Poached pear, Calvados and spices
Preparation time : 20 mn
Cooking time : 1 h
Serves 4
Ingredients
2 pears
Syrup:
1 l of water
300 g of white sugar
Star anise, cinnamon and cardamom
5 cl of Calvados
Buckwheat shortbread :
soft butter
caster sugar
1 g of salt
4 g of yeast
25 g of egg yolk
40 g flour t55
30 g buckwheat flour
Pears
Mix water and sugar with star anise, cinnamon and cardamom in a saucepan.
Peel the pears.
Add Calvados to the syrup.
Poach the pears in the syrup for 40 minutes.
Place a sheet of parchment paper of the same diameter on the pan.
Reduce the syrup of the pears (only one part and keep the rest to poach other pears, to flavour a water or a fruit salad)
Biscuit
Make a soft butter. Mix with sugar. Mix with the eggs. Add flour and yeast.
Spread thinly on a baking sheet of parchment paper.
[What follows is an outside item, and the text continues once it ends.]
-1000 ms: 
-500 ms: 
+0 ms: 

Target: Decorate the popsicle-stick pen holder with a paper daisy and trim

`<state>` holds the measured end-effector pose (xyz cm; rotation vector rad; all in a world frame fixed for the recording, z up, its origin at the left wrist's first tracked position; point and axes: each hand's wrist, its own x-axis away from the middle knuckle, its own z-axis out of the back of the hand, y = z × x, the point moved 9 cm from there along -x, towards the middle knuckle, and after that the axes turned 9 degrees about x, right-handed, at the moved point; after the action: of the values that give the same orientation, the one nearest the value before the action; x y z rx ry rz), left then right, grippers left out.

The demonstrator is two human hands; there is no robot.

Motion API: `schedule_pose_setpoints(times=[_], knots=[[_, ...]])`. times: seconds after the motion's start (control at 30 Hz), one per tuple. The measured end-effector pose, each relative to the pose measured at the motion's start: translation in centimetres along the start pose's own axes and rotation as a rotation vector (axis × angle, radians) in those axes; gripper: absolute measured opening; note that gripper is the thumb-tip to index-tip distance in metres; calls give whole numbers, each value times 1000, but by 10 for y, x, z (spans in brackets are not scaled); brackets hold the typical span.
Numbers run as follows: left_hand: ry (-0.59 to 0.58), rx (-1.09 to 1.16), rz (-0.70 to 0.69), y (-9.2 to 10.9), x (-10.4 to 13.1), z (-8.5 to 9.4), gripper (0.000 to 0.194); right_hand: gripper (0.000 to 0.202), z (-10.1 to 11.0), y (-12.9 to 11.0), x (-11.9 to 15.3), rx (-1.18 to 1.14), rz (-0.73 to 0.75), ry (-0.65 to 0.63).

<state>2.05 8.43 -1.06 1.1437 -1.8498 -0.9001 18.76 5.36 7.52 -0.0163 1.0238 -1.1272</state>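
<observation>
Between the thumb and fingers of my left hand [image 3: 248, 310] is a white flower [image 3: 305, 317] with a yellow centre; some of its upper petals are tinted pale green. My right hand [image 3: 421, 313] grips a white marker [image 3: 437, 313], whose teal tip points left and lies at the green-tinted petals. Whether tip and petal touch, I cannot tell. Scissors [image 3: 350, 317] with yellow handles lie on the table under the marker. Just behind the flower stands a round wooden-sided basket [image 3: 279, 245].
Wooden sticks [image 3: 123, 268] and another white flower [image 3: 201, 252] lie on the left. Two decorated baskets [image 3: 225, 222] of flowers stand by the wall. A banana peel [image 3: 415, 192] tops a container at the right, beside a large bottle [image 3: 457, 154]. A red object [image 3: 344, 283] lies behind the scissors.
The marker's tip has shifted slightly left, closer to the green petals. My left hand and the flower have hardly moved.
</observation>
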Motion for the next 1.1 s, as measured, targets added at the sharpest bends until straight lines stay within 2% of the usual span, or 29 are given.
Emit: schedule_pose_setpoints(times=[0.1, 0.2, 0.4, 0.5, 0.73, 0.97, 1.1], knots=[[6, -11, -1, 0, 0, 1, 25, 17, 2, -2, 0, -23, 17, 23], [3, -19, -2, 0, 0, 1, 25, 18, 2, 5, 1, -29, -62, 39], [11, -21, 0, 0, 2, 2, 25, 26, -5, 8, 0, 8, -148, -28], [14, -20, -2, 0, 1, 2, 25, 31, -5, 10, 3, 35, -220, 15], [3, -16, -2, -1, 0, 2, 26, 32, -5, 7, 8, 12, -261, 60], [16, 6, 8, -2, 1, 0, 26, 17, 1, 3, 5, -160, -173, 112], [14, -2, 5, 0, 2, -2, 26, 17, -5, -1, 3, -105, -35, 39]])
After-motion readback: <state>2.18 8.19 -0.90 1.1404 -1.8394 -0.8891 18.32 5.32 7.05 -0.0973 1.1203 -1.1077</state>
Bake for 12 to 15 minutes at 180°C (356°F)
Whipped cream
Whip the cream
Add powdered sugar and two spoons of Calvados
Mix it all together
“This recipe is like a candy to be enjoyed by the fireplace.”
What is a Trou Normand?
In the 19th century, the “Trou Normand” had an official place at mealtimes, it was a small glass of Calvados served to aid digestion during banquets and formal meals. Gustave Flaubert alludes to this widespread custom in his “Bouvard et Pécuchet” written in 1881. Tradition has it that, midway through the meal, the master of the house invited his guests to raise their half-filled glass of Calvados, smell it and then swallow it down in one gulp. Today, the tradition is to serve an apple sorbet soaked in Calvados in the middle of the meal.